Aim of the task. From start to end, print the entire listing below exactly.

Data.

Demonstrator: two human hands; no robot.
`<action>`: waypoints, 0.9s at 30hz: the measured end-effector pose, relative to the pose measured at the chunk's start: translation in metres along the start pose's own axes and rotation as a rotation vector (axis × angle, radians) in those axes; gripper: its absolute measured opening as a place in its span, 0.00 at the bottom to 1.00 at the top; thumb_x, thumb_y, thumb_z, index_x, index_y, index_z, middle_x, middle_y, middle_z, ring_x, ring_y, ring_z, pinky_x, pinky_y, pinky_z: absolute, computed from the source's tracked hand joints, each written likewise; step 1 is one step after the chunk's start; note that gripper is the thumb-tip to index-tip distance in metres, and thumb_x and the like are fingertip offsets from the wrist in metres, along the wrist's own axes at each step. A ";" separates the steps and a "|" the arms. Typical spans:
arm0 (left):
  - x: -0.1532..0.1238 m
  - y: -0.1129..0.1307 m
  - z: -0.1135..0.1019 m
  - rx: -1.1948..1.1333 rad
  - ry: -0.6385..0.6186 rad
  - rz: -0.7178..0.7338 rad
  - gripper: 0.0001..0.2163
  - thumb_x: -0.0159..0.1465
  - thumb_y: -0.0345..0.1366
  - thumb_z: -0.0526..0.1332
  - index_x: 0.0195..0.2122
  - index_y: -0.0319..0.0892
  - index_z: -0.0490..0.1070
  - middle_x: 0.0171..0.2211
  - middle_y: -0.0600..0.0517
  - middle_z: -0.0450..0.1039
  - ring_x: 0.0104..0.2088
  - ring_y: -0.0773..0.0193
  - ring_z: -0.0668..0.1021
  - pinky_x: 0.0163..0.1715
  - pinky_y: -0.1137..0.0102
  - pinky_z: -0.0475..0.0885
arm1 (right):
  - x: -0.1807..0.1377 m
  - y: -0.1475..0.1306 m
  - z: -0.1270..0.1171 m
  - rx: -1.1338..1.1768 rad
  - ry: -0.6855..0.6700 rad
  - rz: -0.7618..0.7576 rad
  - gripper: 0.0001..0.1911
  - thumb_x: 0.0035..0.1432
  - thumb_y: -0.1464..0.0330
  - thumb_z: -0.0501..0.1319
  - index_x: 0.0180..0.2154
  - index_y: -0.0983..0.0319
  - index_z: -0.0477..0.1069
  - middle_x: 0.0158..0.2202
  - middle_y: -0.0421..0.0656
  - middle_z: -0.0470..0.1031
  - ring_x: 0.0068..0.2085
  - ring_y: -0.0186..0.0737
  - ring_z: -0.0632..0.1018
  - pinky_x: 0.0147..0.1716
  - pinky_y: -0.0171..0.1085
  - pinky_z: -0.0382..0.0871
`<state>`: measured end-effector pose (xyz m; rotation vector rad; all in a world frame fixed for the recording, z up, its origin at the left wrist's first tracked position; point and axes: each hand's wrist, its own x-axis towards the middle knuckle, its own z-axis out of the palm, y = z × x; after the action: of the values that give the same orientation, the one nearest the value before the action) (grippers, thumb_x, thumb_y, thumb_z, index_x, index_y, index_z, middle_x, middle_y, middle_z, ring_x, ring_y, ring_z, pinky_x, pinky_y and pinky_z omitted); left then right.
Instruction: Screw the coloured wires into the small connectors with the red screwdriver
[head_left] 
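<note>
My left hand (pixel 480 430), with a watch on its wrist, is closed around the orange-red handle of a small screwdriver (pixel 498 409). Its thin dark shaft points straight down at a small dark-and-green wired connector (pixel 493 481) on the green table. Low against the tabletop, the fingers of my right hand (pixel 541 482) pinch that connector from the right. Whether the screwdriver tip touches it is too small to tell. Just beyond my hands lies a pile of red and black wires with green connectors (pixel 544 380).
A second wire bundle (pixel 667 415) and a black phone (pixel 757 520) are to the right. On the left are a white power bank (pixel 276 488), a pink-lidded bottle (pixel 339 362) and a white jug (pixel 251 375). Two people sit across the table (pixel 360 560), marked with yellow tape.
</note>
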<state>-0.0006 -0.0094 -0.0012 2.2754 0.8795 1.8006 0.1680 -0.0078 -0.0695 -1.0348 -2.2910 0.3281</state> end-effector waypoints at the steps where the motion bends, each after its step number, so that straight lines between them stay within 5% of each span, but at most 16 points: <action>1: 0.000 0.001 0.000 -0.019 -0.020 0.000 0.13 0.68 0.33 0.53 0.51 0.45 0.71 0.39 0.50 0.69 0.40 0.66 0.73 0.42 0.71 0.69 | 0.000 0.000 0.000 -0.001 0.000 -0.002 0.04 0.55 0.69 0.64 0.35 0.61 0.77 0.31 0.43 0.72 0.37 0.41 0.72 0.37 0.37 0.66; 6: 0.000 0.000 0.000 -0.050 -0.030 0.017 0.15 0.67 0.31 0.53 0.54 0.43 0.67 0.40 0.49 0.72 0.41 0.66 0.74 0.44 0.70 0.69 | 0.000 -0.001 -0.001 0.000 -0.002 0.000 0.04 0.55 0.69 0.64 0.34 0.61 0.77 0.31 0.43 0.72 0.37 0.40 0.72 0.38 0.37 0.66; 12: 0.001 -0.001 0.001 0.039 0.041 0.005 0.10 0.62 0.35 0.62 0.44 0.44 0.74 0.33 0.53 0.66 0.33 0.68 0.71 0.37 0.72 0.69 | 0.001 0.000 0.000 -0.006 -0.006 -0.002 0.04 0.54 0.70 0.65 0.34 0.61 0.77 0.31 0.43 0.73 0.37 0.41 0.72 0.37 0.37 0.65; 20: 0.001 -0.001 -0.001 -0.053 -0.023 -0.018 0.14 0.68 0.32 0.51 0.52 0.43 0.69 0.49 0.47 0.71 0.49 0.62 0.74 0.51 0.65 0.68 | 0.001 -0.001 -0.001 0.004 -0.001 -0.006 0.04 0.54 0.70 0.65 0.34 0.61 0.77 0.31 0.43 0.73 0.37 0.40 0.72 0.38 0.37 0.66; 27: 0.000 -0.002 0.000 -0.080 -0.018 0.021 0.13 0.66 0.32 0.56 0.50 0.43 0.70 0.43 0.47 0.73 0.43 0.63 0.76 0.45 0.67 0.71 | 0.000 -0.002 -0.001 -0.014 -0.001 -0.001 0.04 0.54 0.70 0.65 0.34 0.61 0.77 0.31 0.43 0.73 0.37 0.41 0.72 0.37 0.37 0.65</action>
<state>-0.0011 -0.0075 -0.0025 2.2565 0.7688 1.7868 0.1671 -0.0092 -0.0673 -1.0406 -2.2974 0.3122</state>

Response below.
Demonstrator: two human hands; no robot.
`<action>`: waypoints, 0.9s at 30hz: the measured end-effector pose, relative to the pose measured at the chunk's start: translation in metres along the start pose's own axes and rotation as a rotation vector (axis × angle, radians) in those axes; gripper: its absolute measured opening as a place in its span, 0.00 at the bottom to 1.00 at the top; thumb_x, thumb_y, thumb_z, index_x, index_y, index_z, middle_x, middle_y, middle_z, ring_x, ring_y, ring_z, pinky_x, pinky_y, pinky_z: absolute, computed from the source's tracked hand joints, each written likewise; step 1 is one step after the chunk's start; note that gripper is the thumb-tip to index-tip distance in metres, and thumb_x and the like are fingertip offsets from the wrist in metres, along the wrist's own axes at each step. A ";" separates the steps and a "|" the arms. Typical spans:
arm0 (left):
  - x: -0.1532..0.1238 m
  - y: -0.1129..0.1307 m
  - z: -0.1135..0.1019 m
  - rx: -1.1948..1.1333 rad
  - ry: -0.6385..0.6186 rad
  - rz: -0.7178..0.7338 rad
  - gripper: 0.0001..0.2163
  - thumb_x: -0.0159..0.1465
  - thumb_y: -0.0345..0.1366
  - thumb_z: -0.0526..0.1332
  - index_x: 0.0195..0.2122
  - index_y: -0.0319..0.0892
  - index_z: -0.0490..0.1070
  - middle_x: 0.0171..0.2211
  - middle_y: -0.0600..0.0517
  - middle_z: -0.0450..0.1039
  - ring_x: 0.0104..0.2088
  - ring_y: -0.0773..0.0193
  - ring_z: -0.0668..0.1021
  - pinky_x: 0.0163..0.1715
  - pinky_y: -0.1137..0.0102
  - pinky_z: -0.0475..0.0885
arm1 (right):
  - x: -0.1807..0.1377 m
  - y: -0.1475..0.1306 m
  - z: -0.1270..0.1171 m
  - rx: -1.1338..1.1768 rad
  - ry: -0.6855..0.6700 rad
  - rz: -0.7618..0.7576 rad
  - gripper: 0.0001..0.1911
  - thumb_x: 0.0035..0.1432
  - thumb_y: -0.1464..0.0330
  - thumb_z: -0.0501..0.1319
  - index_x: 0.0180..0.2154
  - index_y: -0.0983..0.0319
  - index_z: -0.0477..0.1069
  - middle_x: 0.0158..0.2202
  - middle_y: -0.0421..0.0656
  - middle_z: -0.0470..0.1031
  - ring_x: 0.0068..0.2085
  - ring_y: -0.0186..0.0737
  - ring_z: -0.0632..0.1018
  - pinky_x: 0.0147..0.1716
  - pinky_y: -0.0171..0.1085
  - pinky_z: -0.0382..0.0871
`<state>`: measured end-effector pose (xyz m; rotation vector rad; all in a world frame fixed for the recording, z up, its origin at the left wrist's first tracked position; point and axes: each hand's wrist, its own x-axis towards the middle knuckle, its own z-axis out of the palm, y = z × x; after the action: of the values that give the same orientation, the one nearest the value before the action) (grippers, thumb_x, thumb_y, thumb_z, index_x, index_y, index_z, middle_x, middle_y, middle_z, ring_x, ring_y, ring_z, pinky_x, pinky_y and pinky_z omitted); left then right.
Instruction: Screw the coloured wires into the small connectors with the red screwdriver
[head_left] 
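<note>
My left hand (pixel 480 430), with a watch on its wrist, is closed around the orange-red handle of a small screwdriver (pixel 498 409). Its thin dark shaft points straight down at a small dark-and-green wired connector (pixel 493 481) on the green table. Low against the tabletop, the fingers of my right hand (pixel 541 482) pinch that connector from the right. Whether the screwdriver tip touches it is too small to tell. Just beyond my hands lies a pile of red and black wires with green connectors (pixel 544 380).
A second wire bundle (pixel 667 415) and a black phone (pixel 757 520) are to the right. On the left are a white power bank (pixel 276 488), a pink-lidded bottle (pixel 339 362) and a white jug (pixel 251 375). Two people sit across the table (pixel 360 560), marked with yellow tape.
</note>
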<state>-0.0006 -0.0094 -0.0012 2.2754 0.8795 1.8006 0.1680 -0.0078 -0.0695 -1.0348 -2.2910 0.3281</state> end-effector waypoints at the steps where the motion bends, each after its step number, so that straight lines between them stay within 5% of each span, but at most 16 points: <action>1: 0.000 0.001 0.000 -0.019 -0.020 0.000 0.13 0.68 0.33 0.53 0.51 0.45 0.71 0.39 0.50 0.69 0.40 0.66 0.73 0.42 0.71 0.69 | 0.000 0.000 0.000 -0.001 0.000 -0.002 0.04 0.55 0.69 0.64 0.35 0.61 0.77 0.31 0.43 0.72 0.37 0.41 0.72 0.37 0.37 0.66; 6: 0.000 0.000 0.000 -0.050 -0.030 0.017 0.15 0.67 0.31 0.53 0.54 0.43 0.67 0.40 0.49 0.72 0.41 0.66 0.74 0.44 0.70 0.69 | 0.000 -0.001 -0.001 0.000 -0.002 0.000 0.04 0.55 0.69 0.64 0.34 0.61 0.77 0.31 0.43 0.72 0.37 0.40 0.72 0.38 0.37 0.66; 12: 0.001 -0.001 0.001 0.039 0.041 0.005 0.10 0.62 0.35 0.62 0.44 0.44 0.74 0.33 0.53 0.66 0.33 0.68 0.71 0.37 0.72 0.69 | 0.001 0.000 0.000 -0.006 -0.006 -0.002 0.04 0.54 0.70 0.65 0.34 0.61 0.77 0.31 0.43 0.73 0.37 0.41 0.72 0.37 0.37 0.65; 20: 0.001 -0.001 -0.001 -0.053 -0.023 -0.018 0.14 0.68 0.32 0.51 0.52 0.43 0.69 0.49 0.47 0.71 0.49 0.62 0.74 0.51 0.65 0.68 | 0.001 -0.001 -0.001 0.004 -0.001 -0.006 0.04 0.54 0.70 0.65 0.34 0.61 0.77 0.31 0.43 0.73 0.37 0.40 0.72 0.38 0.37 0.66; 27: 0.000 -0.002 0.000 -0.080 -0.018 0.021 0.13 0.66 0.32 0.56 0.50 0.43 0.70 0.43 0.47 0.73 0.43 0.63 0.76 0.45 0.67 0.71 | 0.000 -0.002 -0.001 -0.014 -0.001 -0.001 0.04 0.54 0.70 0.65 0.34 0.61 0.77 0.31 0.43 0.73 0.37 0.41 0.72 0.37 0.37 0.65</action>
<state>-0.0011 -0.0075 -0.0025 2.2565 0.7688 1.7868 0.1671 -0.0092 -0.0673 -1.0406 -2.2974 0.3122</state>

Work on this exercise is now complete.